Some critics of the M.B.A applauded Mr. Musk. Dan Rasmussen, a partner at investment firm Verdad Advisers in Boston, said he was delighted by Mr. Musk questioning the value proposition of business education.
Mr. Rasmussen wrote a report published in 2019 in Institutional Investor that found M.B.A. programs don’t produce CEOs who are better at running companies when their performance is measured by stock-price return.
“What Musk is pointing out here is rewarding doers rather than focusing on airy concepts such as management,” Mr. Rasmussen said. “I’m in favor of a society that favors doing and action rather than pedigree. People devoted to the company might be better or equal to a star M.B.A. that got head-hunted into the company.”
This wasn’t the first time Mr. Musk or other tech leaders have criticized the M.B.A.
In a 2013 interview with the American Physical Society, a nonprofit professional organization for people in physics-related industries, Mr. Musk said: “I hire people in spite of an M.B.A., not because of one.”
Peter Thiel, the venture capitalist who started PayPal Holdings Inc. with Mr. Musk and others two decades ago, once said: “Never ever hire an M.B.A.; they will ruin your company.”
Tesla is one of the most sought-after places to work for young graduates and many business-school students, according to Handshake, a student career-services website that college graduates use to look for work.
For the past five years, the electric-car maker has consistently ranked among the top three employers receiving the most job applications
Jeff Bezos, the longtime head of Amazon.com Inc., has criticized M.B.A.s. in the past. But as the e-commerce retailer has grown over the past decade, it has become one of the biggest employers of M.B.A. graduates.

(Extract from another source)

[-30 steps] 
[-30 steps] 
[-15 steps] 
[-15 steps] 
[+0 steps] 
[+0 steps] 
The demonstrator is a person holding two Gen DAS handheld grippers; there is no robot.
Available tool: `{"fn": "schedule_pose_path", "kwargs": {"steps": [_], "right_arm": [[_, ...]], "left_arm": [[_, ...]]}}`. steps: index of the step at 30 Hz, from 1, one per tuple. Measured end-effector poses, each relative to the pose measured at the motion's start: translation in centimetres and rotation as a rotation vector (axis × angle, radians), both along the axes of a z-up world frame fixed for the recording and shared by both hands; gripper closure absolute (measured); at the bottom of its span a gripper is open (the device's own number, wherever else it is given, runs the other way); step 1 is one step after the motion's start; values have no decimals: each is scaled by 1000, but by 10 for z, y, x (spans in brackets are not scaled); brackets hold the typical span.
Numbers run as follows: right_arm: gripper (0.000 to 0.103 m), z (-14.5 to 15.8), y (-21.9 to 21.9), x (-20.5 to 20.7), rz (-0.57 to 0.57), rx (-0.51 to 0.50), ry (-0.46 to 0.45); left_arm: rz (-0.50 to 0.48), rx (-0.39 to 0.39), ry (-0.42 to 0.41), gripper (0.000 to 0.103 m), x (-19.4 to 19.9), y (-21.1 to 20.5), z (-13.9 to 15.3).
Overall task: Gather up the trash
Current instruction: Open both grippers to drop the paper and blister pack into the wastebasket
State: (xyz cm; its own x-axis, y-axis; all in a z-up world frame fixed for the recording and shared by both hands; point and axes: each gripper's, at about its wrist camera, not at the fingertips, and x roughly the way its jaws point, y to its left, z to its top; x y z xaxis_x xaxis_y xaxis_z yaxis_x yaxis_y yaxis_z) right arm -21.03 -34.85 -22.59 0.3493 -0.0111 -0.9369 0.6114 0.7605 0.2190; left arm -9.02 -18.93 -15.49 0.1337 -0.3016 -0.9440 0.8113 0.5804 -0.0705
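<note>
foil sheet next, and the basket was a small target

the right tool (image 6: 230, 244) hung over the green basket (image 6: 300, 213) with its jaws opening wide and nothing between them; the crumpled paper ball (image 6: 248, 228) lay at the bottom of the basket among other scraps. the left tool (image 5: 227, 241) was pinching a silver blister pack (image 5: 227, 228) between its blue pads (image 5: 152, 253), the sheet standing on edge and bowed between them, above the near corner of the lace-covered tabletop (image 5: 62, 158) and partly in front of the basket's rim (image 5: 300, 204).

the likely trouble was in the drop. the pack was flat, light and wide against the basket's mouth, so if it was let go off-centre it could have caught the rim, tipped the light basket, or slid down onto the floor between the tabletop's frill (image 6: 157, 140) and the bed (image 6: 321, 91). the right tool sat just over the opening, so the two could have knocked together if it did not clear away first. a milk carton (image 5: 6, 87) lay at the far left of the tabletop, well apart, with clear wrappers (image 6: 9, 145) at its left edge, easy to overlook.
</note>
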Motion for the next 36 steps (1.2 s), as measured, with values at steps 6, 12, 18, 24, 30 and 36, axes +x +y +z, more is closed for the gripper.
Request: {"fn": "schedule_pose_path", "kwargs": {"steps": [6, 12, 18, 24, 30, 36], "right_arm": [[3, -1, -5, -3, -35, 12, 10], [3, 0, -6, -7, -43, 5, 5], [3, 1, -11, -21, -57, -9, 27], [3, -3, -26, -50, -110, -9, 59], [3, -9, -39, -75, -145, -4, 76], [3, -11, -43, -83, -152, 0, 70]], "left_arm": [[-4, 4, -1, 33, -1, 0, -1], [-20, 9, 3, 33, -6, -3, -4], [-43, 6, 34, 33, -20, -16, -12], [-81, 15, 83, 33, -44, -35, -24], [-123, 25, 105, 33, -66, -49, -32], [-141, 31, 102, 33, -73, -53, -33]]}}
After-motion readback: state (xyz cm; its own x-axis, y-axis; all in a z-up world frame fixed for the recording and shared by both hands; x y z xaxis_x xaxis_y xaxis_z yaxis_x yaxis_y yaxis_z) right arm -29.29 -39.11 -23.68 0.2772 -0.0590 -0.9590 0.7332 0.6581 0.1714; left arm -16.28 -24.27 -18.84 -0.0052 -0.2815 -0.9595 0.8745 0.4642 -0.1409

M.B.A. programs have faced criticism over whether their often hefty price tags are worth it. Some of the highest-ranked M.B.A. programs can cost six figures without any living expenses added in or factoring for the opportunity costs of taking two years out of a career to pursue the degree.
Kai Thompson, a recent M.B.A. graduate of the University of Minnesota’s Carlson School of Management who works as a consultant, said his education was worth it.
“The assumption of Mr. Musk that all M.B.A.s care more about finances, spreadsheets, PowerPoint presentations, and board meetings than delivering quality products and services to customers is just simply inaccurate,” he said.